### DATA FOR THE TASK ###

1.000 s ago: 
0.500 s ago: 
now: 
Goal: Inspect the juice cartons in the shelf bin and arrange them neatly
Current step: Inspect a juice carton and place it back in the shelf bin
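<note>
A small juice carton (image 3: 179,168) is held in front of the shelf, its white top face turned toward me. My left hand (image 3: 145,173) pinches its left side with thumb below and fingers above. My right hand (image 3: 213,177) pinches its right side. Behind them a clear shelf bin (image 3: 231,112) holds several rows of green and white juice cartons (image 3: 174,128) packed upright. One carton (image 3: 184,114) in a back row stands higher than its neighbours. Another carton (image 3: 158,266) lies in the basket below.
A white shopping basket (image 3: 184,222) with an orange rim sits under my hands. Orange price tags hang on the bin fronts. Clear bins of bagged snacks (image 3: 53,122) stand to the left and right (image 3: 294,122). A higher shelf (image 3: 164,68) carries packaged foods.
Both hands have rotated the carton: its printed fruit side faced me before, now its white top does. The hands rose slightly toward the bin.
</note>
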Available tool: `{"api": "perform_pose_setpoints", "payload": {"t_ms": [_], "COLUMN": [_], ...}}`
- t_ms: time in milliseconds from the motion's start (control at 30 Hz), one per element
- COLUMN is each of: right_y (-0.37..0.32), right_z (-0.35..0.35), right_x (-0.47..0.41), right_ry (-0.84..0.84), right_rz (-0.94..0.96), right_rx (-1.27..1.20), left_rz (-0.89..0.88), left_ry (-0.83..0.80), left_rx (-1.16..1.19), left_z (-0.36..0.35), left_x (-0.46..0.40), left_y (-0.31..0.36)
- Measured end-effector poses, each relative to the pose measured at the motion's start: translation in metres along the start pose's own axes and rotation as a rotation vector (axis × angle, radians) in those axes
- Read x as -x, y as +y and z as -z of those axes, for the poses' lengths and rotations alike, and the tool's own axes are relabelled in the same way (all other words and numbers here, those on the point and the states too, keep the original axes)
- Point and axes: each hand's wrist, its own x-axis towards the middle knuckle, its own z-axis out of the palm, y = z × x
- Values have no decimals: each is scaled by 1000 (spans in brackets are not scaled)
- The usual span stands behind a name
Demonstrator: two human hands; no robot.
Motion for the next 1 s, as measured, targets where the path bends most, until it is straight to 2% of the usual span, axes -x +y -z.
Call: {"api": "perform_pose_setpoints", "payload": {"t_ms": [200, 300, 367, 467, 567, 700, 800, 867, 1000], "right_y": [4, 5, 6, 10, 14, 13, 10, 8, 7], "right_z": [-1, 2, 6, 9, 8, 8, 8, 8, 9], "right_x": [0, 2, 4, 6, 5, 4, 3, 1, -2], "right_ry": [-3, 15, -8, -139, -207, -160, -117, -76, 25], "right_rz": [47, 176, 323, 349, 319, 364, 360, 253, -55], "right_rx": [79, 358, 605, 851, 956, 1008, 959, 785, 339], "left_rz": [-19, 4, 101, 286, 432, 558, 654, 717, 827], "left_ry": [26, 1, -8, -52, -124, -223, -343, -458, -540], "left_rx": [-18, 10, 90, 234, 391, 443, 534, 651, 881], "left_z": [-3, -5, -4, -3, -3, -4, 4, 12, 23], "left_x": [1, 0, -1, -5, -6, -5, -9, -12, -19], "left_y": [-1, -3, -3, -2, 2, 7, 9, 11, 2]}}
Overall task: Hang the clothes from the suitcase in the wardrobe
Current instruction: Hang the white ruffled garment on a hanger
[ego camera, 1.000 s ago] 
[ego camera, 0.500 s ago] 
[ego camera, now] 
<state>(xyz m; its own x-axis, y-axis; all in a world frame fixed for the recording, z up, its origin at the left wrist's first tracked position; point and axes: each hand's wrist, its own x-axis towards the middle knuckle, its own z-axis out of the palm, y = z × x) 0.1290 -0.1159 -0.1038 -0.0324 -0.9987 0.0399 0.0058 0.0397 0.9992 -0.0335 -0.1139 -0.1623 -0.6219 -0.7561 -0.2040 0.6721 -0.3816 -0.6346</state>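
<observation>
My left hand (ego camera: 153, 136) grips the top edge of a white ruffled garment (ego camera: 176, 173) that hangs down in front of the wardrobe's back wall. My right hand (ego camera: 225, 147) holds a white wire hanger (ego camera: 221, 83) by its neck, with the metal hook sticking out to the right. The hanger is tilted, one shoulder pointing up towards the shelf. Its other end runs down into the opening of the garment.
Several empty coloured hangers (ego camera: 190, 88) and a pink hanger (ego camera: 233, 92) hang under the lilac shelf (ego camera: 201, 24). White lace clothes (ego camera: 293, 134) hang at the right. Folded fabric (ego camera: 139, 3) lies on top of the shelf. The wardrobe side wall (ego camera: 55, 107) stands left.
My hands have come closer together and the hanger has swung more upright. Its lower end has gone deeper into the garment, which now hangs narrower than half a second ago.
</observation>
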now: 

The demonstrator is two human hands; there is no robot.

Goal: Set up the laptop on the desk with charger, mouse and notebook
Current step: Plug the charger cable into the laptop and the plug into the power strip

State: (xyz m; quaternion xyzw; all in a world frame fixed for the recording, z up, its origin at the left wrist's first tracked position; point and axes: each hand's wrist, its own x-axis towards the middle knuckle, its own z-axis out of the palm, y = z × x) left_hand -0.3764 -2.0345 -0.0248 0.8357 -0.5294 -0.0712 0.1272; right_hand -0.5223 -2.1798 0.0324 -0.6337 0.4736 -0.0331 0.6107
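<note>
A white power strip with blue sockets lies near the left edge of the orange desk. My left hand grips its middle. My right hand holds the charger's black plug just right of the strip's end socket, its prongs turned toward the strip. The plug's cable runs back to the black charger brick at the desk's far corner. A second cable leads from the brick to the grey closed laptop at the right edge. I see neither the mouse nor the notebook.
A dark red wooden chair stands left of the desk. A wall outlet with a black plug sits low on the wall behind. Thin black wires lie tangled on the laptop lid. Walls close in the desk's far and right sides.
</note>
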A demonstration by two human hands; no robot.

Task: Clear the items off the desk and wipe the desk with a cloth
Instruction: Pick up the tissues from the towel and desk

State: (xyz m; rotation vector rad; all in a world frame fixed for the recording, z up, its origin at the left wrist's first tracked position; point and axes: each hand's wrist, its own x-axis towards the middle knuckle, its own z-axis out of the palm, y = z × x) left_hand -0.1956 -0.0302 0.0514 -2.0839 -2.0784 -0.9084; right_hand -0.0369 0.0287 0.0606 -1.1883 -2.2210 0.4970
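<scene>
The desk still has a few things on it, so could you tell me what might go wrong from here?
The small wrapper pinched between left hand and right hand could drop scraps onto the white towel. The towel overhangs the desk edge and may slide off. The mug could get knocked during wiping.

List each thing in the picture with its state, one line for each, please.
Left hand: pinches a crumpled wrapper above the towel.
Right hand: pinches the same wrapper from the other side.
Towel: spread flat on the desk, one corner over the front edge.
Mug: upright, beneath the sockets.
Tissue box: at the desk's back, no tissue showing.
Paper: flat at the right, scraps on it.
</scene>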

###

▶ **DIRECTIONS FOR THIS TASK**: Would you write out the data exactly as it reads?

▶ **REPLY**:
1.000 s ago: 
0.500 s ago: 
now: 
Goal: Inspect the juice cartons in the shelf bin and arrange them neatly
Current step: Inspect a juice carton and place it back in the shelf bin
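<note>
A small juice carton (image 3: 179,168) is held in front of the shelf, its white top face turned toward me. My left hand (image 3: 145,173) pinches its left side with thumb below and fingers above. My right hand (image 3: 213,177) pinches its right side. Behind them a clear shelf bin (image 3: 231,112) holds several rows of green and white juice cartons (image 3: 174,128) packed upright. One carton (image 3: 184,114) in a back row stands higher than its neighbours. Another carton (image 3: 158,266) lies in the basket below.
A white shopping basket (image 3: 184,222) with an orange rim sits under my hands. Orange price tags hang on the bin fronts. Clear bins of bagged snacks (image 3: 53,122) stand to the left and right (image 3: 294,122). A higher shelf (image 3: 164,68) carries packaged foods.
Both hands have rotated the carton: its printed fruit side faced me before, now its white top does. The hands rose slightly toward the bin.
</note>
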Available tool: `{"api": "perform_pose_setpoints", "payload": {"t_ms": [_], "COLUMN": [_], ...}}`
- t_ms: time in milliseconds from the motion's start (control at 30 Hz), one per element
- COLUMN is each of: right_y (-0.37..0.32), right_z (-0.35..0.35), right_x (-0.47..0.41), right_ry (-0.84..0.84), right_rz (-0.94..0.96), right_rx (-1.27..1.20), left_rz (-0.89..0.88), left_ry (-0.83..0.80), left_rx (-1.16..1.19), left_z (-0.36..0.35), left_x (-0.46..0.40), left_y (-0.31..0.36)
- Measured end-effector poses, each relative to the pose measured at the motion's start: translation in metres along the start pose's own axes and rotation as a rotation vector (axis × angle, radians) in those axes
- Read x as -x, y as +y and z as -z of those axes, for the poses' lengths and rotations alike, and the tool's own axes are relabelled in the same way (all other words and numbers here, those on the point and the states too, keep the original axes)
- Point and axes: each hand's wrist, its own x-axis towards the middle knuckle, its own z-axis out of the palm, y = z × x
- Values have no decimals: each is scaled by 1000 (spans in brackets are not scaled)
- The usual span stands behind a name
Demonstrator: two human hands; no robot.
Motion for the next 1 s, as measured, targets where the path bends most, until it is straight to 2% of the usual span, axes -x +y -z.
Call: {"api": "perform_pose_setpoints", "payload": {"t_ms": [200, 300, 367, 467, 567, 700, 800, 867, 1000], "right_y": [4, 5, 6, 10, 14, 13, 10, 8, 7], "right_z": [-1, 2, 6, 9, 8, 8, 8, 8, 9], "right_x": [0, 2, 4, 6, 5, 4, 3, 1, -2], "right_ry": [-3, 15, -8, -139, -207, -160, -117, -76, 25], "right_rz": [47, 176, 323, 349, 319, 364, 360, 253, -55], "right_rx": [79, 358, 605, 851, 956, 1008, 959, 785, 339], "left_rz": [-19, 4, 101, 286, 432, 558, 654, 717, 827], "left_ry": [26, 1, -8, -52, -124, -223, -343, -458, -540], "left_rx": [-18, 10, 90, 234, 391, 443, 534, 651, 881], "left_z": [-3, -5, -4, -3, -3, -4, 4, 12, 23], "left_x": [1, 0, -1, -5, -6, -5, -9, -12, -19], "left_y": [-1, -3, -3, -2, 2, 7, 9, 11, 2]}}
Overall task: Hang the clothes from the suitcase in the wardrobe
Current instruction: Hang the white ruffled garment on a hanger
[ego camera, 1.000 s ago] 
[ego camera, 0.500 s ago] 
[ego camera, now] 
<state>(xyz m; its own x-axis, y-axis; all in a world frame fixed for the recording, z up, its origin at the left wrist's first tracked position; point and axes: each hand's wrist, its own x-axis towards the middle knuckle, its own z-axis out of the palm, y = z × x) 0.1290 -0.1159 -0.1038 -0.0324 -0.9987 0.0399 0.0058 0.0397 0.9992 -0.0335 -0.1139 -0.1623 -0.6219 -0.7561 -0.2040 0.6721 -0.3816 -0.6346</state>
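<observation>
My left hand (ego camera: 153, 136) grips the top edge of a white ruffled garment (ego camera: 176, 173) that hangs down in front of the wardrobe's back wall. My right hand (ego camera: 225, 147) holds a white wire hanger (ego camera: 221, 83) by its neck, with the metal hook sticking out to the right. The hanger is tilted, one shoulder pointing up towards the shelf. Its other end runs down into the opening of the garment.
Several empty coloured hangers (ego camera: 190, 88) and a pink hanger (ego camera: 233, 92) hang under the lilac shelf (ego camera: 201, 24). White lace clothes (ego camera: 293, 134) hang at the right. Folded fabric (ego camera: 139, 3) lies on top of the shelf. The wardrobe side wall (ego camera: 55, 107) stands left.
My hands have come closer together and the hanger has swung more upright. Its lower end has gone deeper into the garment, which now hangs narrower than half a second ago.
</observation>
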now: 

The demonstrator is two human hands; there is no robot.

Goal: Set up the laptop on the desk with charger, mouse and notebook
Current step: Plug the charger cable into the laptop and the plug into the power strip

State: (xyz m; quaternion xyzw; all in a world frame fixed for the recording, z up, its origin at the left wrist's first tracked position; point and axes: each hand's wrist, its own x-axis towards the middle knuckle, its own z-axis out of the palm, y = z × x) left_hand -0.3764 -2.0345 -0.0248 0.8357 -0.5294 -0.0712 0.1272; right_hand -0.5223 -2.1798 0.0324 -0.6337 0.4736 -0.0331 0.6107
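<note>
A white power strip with blue sockets lies near the left edge of the orange desk. My left hand grips its middle. My right hand holds the charger's black plug just right of the strip's end socket, its prongs turned toward the strip. The plug's cable runs back to the black charger brick at the desk's far corner. A second cable leads from the brick to the grey closed laptop at the right edge. I see neither the mouse nor the notebook.
A dark red wooden chair stands left of the desk. A wall outlet with a black plug sits low on the wall behind. Thin black wires lie tangled on the laptop lid. Walls close in the desk's far and right sides.
</note>
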A demonstration by two human hands; no robot.

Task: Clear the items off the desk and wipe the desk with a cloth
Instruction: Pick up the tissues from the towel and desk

State: (xyz m; rotation vector rad; all in a world frame fixed for the recording, z up, its origin at the left wrist's first tracked position; point and axes: each hand's wrist, its own x-axis towards the middle knuckle, its own z-axis out of the palm, y = z × x) left_hand -0.1956 -0.0302 0.0514 -2.0839 -2.0784 -0.9084; right_hand -0.0369 0.0287 0.0606 -1.1883 -2.2210 0.4970
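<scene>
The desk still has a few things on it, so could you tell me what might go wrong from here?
The small wrapper pinched between left hand and right hand could drop scraps onto the white towel. The towel overhangs the desk edge and may slide off. The mug could get knocked during wiping.

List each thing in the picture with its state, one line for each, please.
Left hand: pinches a crumpled wrapper above the towel.
Right hand: pinches the same wrapper from the other side.
Towel: spread flat on the desk, one corner over the front edge.
Mug: upright, beneath the sockets.
Tissue box: at the desk's back, no tissue showing.
Paper: flat at the right, scraps on it.
</scene>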

Now the answer is complete.